● REQUIRED WORK
A faithful copy of the whole listing is required.

----

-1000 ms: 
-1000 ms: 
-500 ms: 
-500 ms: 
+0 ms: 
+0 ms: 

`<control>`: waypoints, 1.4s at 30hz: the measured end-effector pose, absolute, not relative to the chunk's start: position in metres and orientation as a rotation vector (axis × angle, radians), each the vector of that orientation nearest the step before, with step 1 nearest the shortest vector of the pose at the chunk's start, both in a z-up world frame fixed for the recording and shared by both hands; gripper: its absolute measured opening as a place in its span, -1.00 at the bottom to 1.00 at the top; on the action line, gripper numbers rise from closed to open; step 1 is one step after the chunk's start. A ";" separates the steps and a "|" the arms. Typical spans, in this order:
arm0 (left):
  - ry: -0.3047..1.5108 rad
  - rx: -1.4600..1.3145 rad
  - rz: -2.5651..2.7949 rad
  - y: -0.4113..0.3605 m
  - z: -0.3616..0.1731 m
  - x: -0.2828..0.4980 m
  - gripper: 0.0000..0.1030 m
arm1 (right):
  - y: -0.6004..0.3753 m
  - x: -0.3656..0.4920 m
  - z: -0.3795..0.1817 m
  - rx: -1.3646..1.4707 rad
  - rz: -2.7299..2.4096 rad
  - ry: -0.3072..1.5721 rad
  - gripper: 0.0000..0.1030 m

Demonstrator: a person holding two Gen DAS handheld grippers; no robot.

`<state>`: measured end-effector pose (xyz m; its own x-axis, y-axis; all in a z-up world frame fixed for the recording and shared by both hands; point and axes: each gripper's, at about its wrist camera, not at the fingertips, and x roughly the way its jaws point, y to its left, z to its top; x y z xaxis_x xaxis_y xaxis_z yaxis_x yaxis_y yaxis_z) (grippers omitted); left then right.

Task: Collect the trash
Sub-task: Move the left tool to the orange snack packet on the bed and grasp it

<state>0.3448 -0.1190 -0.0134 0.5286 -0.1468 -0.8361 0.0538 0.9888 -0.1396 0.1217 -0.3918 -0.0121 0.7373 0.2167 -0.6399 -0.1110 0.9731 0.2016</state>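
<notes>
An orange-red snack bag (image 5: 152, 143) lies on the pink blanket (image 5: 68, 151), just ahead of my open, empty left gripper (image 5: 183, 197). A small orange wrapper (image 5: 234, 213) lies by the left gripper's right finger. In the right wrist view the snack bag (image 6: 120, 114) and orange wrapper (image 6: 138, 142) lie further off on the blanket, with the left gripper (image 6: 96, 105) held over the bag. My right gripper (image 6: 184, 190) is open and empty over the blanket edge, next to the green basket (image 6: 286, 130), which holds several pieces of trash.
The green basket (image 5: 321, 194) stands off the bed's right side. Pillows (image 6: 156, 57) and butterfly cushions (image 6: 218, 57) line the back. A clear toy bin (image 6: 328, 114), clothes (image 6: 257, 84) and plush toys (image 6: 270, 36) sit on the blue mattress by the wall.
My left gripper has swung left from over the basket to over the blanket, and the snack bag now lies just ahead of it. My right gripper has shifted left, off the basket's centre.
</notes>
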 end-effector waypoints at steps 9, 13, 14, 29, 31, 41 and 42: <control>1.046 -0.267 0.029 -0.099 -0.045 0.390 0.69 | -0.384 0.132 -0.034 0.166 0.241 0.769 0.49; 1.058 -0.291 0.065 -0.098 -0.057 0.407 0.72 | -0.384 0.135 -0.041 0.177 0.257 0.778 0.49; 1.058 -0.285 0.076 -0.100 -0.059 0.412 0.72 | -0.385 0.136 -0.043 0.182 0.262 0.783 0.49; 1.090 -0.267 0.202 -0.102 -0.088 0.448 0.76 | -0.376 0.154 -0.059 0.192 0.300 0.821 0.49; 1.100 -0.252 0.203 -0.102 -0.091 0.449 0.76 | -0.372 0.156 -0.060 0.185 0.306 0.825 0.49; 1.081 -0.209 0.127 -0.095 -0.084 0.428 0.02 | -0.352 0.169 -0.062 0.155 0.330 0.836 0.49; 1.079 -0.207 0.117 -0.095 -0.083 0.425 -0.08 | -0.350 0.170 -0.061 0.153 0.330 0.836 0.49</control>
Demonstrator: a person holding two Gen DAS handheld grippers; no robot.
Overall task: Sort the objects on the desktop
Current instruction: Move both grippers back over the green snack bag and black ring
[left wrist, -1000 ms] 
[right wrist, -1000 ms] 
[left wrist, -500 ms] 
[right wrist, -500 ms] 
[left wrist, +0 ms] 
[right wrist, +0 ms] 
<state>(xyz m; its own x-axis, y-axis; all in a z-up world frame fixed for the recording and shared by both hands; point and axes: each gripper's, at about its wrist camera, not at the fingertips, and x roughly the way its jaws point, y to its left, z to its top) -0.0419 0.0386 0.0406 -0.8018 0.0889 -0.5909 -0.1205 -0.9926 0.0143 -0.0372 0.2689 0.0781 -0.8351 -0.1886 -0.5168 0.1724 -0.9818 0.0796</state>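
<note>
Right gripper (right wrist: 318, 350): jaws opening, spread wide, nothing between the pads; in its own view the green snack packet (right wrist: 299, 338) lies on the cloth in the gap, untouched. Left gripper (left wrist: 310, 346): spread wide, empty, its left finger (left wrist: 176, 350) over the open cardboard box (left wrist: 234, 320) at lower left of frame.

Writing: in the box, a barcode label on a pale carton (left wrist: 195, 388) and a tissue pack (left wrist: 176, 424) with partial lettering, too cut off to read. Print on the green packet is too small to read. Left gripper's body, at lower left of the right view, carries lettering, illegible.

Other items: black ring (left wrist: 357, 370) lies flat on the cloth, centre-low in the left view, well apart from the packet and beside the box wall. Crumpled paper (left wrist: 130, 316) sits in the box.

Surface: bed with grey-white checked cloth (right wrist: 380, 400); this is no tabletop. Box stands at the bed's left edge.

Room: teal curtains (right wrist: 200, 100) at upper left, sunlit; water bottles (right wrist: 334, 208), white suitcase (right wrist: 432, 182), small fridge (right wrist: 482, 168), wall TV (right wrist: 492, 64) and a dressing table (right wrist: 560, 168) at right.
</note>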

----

● WRITTEN SOLUTION
-1000 ms: 
-1000 ms: 
-500 ms: 
-500 ms: 
+0 ms: 
+0 ms: 

`<control>`: waypoints, 1.4s at 30hz: the measured end-effector pose, absolute, not relative to the chunk's start: position in metres and orientation as a rotation vector (axis × angle, radians), each the vector of that orientation nearest the step before, with step 1 nearest the shortest vector of the pose at the chunk's start, both in a z-up world frame fixed for the recording and shared by both hands; gripper: its absolute measured opening as a place in its span, -1.00 at the bottom to 1.00 at the top; on the action line, gripper numbers rise from closed to open; step 1 is one step after the chunk's start. A ";" separates the steps and a "|" the arms. Typical spans, in this order:
arm0 (left):
  - ry: -0.3047..1.5108 rad
  - rx: -1.4600..1.3145 rad
  - rz: -2.5651..2.7949 rad
  - y: -0.4113..0.3605 m
  - z: -0.3616..0.1731 m
  - x: -0.2828..0.4980 m
  - gripper: 0.0000..0.1030 m
arm1 (right):
  - y: -0.6004..0.3753 m
  - x: -0.3656..0.4920 m
  - z: -0.3795..0.1817 m
  - rx: -1.3646..1.4707 rad
  - rz: -2.7299..2.4096 rad
  - ry: -0.3072..1.5721 rad
  - gripper: 0.0000..0.1030 m

Demonstrator: a person holding two Gen DAS handheld grippers; no robot.

`<state>`: measured end-effector pose (xyz m; its own x-axis, y-axis; all in a z-up world frame fixed for the recording and shared by both hands; point and axes: each gripper's, at about its wrist camera, not at the fingertips, and x roughly the way its jaws point, y to its left, z to its top; x y z xaxis_x xaxis_y xaxis_z yaxis_x yaxis_y yaxis_z) (grippers omitted); left then right.

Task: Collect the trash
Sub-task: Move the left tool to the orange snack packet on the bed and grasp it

<state>0.3448 -0.1190 -0.0134 0.5286 -0.1468 -0.8361 0.0538 0.9888 -0.1396 0.1217 -0.3918 -0.0121 0.7373 0.2167 -0.6399 -0.1110 0.9731 0.2016</state>
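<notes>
An orange-red snack bag (image 5: 152, 143) lies on the pink blanket (image 5: 68, 151), just ahead of my open, empty left gripper (image 5: 183, 197). A small orange wrapper (image 5: 234, 213) lies by the left gripper's right finger. In the right wrist view the snack bag (image 6: 120, 114) and orange wrapper (image 6: 138, 142) lie further off on the blanket, with the left gripper (image 6: 96, 105) held over the bag. My right gripper (image 6: 184, 190) is open and empty over the blanket edge, next to the green basket (image 6: 286, 130), which holds several pieces of trash.
The green basket (image 5: 321, 194) stands off the bed's right side. Pillows (image 6: 156, 57) and butterfly cushions (image 6: 218, 57) line the back. A clear toy bin (image 6: 328, 114), clothes (image 6: 257, 84) and plush toys (image 6: 270, 36) sit on the blue mattress by the wall.
My left gripper has swung left from over the basket to over the blanket, and the snack bag now lies just ahead of it. My right gripper has shifted left, off the basket's centre.
</notes>
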 end-effector waypoints at steps 9, 13, 14, 29, 31, 41 and 42: <control>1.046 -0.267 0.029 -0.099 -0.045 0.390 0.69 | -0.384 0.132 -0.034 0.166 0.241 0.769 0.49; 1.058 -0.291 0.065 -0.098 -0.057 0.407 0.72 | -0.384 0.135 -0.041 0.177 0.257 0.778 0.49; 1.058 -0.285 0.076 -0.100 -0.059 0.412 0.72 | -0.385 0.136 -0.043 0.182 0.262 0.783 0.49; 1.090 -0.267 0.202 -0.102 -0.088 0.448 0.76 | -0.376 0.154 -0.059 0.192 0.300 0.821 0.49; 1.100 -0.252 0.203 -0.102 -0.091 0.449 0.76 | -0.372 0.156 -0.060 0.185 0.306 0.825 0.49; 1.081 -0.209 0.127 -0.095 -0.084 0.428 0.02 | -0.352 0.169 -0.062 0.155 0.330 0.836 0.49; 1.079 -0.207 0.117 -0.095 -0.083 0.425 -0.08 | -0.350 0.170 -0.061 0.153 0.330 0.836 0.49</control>
Demonstrator: a person holding two Gen DAS handheld grippers; no robot.
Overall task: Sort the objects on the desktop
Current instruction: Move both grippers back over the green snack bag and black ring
[left wrist, -1000 ms] 
[right wrist, -1000 ms] 
[left wrist, -500 ms] 
[right wrist, -500 ms] 
[left wrist, +0 ms] 
[right wrist, +0 ms] 
<state>(xyz m; its own x-axis, y-axis; all in a z-up world frame fixed for the recording and shared by both hands; point and axes: each gripper's, at about its wrist camera, not at the fingertips, and x roughly the way its jaws point, y to its left, z to its top) -0.0419 0.0386 0.0406 -0.8018 0.0889 -0.5909 -0.1205 -0.9926 0.0143 -0.0372 0.2689 0.0781 -0.8351 -0.1886 -0.5168 0.1724 -0.9818 0.0796</state>
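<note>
Right gripper (right wrist: 318, 350): jaws opening, spread wide, nothing between the pads; in its own view the green snack packet (right wrist: 299, 338) lies on the cloth in the gap, untouched. Left gripper (left wrist: 310, 346): spread wide, empty, its left finger (left wrist: 176, 350) over the open cardboard box (left wrist: 234, 320) at lower left of frame.

Writing: in the box, a barcode label on a pale carton (left wrist: 195, 388) and a tissue pack (left wrist: 176, 424) with partial lettering, too cut off to read. Print on the green packet is too small to read. Left gripper's body, at lower left of the right view, carries lettering, illegible.

Other items: black ring (left wrist: 357, 370) lies flat on the cloth, centre-low in the left view, well apart from the packet and beside the box wall. Crumpled paper (left wrist: 130, 316) sits in the box.

Surface: bed with grey-white checked cloth (right wrist: 380, 400); this is no tabletop. Box stands at the bed's left edge.

Room: teal curtains (right wrist: 200, 100) at upper left, sunlit; water bottles (right wrist: 334, 208), white suitcase (right wrist: 432, 182), small fridge (right wrist: 482, 168), wall TV (right wrist: 492, 64) and a dressing table (right wrist: 560, 168) at right.
</note>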

With that, the exercise is complete.